**DATA EXTRACT**
#####

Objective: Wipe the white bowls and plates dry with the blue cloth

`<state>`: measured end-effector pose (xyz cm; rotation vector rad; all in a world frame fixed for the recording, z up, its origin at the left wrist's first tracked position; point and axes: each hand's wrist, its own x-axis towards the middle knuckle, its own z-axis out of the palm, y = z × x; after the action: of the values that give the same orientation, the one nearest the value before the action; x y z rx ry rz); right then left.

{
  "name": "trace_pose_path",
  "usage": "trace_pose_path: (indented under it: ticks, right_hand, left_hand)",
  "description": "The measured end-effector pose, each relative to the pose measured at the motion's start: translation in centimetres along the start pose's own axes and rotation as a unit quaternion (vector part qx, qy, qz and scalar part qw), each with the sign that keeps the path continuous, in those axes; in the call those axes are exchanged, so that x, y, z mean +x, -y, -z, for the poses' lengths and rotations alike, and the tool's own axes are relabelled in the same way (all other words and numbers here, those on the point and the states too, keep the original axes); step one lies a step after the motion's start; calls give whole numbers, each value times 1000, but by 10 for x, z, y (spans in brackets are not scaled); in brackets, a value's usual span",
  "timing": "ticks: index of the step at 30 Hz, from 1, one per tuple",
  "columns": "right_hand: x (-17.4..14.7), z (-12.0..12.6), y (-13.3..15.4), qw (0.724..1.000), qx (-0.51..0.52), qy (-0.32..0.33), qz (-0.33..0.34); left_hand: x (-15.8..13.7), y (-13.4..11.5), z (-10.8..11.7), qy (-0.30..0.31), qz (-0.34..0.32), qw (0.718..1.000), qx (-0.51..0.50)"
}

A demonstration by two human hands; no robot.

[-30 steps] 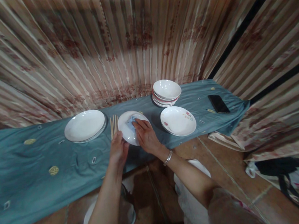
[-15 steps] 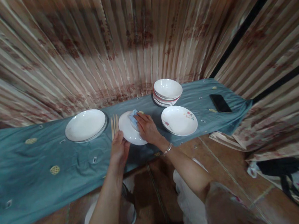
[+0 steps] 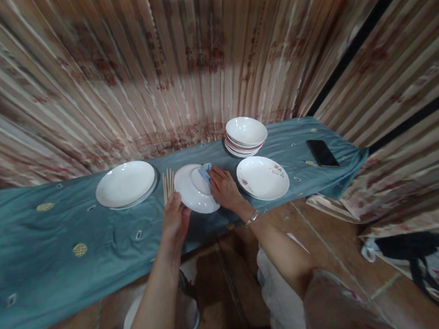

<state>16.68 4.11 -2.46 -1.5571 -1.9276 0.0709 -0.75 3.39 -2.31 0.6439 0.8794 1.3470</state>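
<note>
My left hand (image 3: 175,214) grips the lower left rim of a white plate (image 3: 191,190), whose underside with its foot ring faces up toward me. Closed around a light blue cloth (image 3: 206,172), my right hand (image 3: 224,187) presses it against the plate's right side, near the rim. Several wooden chopsticks (image 3: 168,183) lie just left of the plate, close to my left fingers. To the right of my right hand rests a flower-patterned plate (image 3: 261,179), seemingly on top of another.
A stack of white bowls (image 3: 246,131) stands at the back, behind the flowered plate. Stacked large plates (image 3: 126,184) lie at left. A black phone (image 3: 322,153) is near the right end of the blue-green tablecloth (image 3: 114,240). A pleated curtain (image 3: 195,59) hangs behind.
My right hand has slid the cloth from the plate's middle toward its right edge, uncovering more of the foot ring. The left hand keeps its hold in the same place.
</note>
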Motion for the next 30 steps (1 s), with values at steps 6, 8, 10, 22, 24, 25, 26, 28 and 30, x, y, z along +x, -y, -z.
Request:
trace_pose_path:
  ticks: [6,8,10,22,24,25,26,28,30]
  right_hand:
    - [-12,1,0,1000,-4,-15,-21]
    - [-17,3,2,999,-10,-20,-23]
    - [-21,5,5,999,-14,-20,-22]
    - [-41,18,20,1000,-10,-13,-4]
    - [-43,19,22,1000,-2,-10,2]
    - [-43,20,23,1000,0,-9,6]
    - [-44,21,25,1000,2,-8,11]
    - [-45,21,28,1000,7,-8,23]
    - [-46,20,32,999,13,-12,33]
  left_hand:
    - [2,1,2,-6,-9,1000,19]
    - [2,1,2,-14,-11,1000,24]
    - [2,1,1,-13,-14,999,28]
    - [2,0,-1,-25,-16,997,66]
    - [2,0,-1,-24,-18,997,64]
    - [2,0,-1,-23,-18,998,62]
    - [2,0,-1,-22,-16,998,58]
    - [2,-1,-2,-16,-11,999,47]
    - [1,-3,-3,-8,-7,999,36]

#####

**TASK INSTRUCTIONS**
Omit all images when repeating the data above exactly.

**OUTPUT FOR THIS TASK**
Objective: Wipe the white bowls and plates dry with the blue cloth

`<state>`: measured end-effector pose (xyz cm; rotation vector rad; all in a world frame fixed for the recording, z up, its origin at the left wrist's first tracked position; point and axes: each hand's wrist, its own x-axis towards the middle knuckle, its own z-axis out of the palm, y = z × x; after the action: of the values that give the same orientation, the one nearest the value before the action; x y z rx ry rz); right then left.

{
  "name": "trace_pose_path",
  "usage": "trace_pose_path: (indented under it: ticks, right_hand, left_hand)",
  "description": "The measured end-effector pose, each relative to the pose measured at the motion's start: translation in centimetres along the start pose's own axes and rotation as a unit quaternion (vector part qx, qy, qz and scalar part qw), each with the sign that keeps the path continuous, in those axes; in the call those axes are exchanged, so that x, y, z mean +x, -y, -z, for the poses' lengths and rotations alike, and the tool's own axes are relabelled in the same way (all other words and numbers here, those on the point and the states too, keep the original axes); step one lies a step after the motion's start; calls give whole numbers, each value times 1000, but by 10 for x, z, y (spans in brackets are not scaled); in brackets, a value's usual span",
  "timing": "ticks: index of the step at 30 Hz, from 1, one per tuple",
  "columns": "right_hand: x (-17.4..14.7), z (-12.0..12.6), y (-13.3..15.4), qw (0.724..1.000), qx (-0.51..0.52), qy (-0.32..0.33), qz (-0.33..0.34); left_hand: x (-15.8..13.7), y (-13.4..11.5), z (-10.8..11.7), qy (-0.30..0.31), qz (-0.34..0.32), qw (0.718..1.000), qx (-0.51..0.50)"
}

A demonstration by two human hands; no robot.

[-30 steps] 
[-15 steps] 
[+0 steps] 

<state>16.68 4.11 -2.46 -1.5571 -1.9276 0.0709 -0.75 3.39 -2.31 0.6439 0.8794 1.3470</state>
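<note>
My left hand (image 3: 175,214) grips the lower left rim of a white plate (image 3: 191,190), whose underside with its foot ring faces up toward me. Closed around a light blue cloth (image 3: 206,172), my right hand (image 3: 224,187) presses it against the plate's right side, near the rim. Several wooden chopsticks (image 3: 168,183) lie just left of the plate, close to my left fingers. To the right of my right hand rests a flower-patterned plate (image 3: 261,179), seemingly on top of another.
A stack of white bowls (image 3: 246,131) stands at the back, behind the flowered plate. Stacked large plates (image 3: 126,184) lie at left. A black phone (image 3: 322,153) is near the right end of the blue-green tablecloth (image 3: 114,240). A pleated curtain (image 3: 195,59) hangs behind.
My right hand has slid the cloth from the plate's middle toward its right edge, uncovering more of the foot ring. The left hand keeps its hold in the same place.
</note>
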Motion for the next 30 steps (1 s), with values at steps 6, 8, 10, 22, 24, 25, 26, 28 and 30, x, y, z along +x, -y, -z.
Request:
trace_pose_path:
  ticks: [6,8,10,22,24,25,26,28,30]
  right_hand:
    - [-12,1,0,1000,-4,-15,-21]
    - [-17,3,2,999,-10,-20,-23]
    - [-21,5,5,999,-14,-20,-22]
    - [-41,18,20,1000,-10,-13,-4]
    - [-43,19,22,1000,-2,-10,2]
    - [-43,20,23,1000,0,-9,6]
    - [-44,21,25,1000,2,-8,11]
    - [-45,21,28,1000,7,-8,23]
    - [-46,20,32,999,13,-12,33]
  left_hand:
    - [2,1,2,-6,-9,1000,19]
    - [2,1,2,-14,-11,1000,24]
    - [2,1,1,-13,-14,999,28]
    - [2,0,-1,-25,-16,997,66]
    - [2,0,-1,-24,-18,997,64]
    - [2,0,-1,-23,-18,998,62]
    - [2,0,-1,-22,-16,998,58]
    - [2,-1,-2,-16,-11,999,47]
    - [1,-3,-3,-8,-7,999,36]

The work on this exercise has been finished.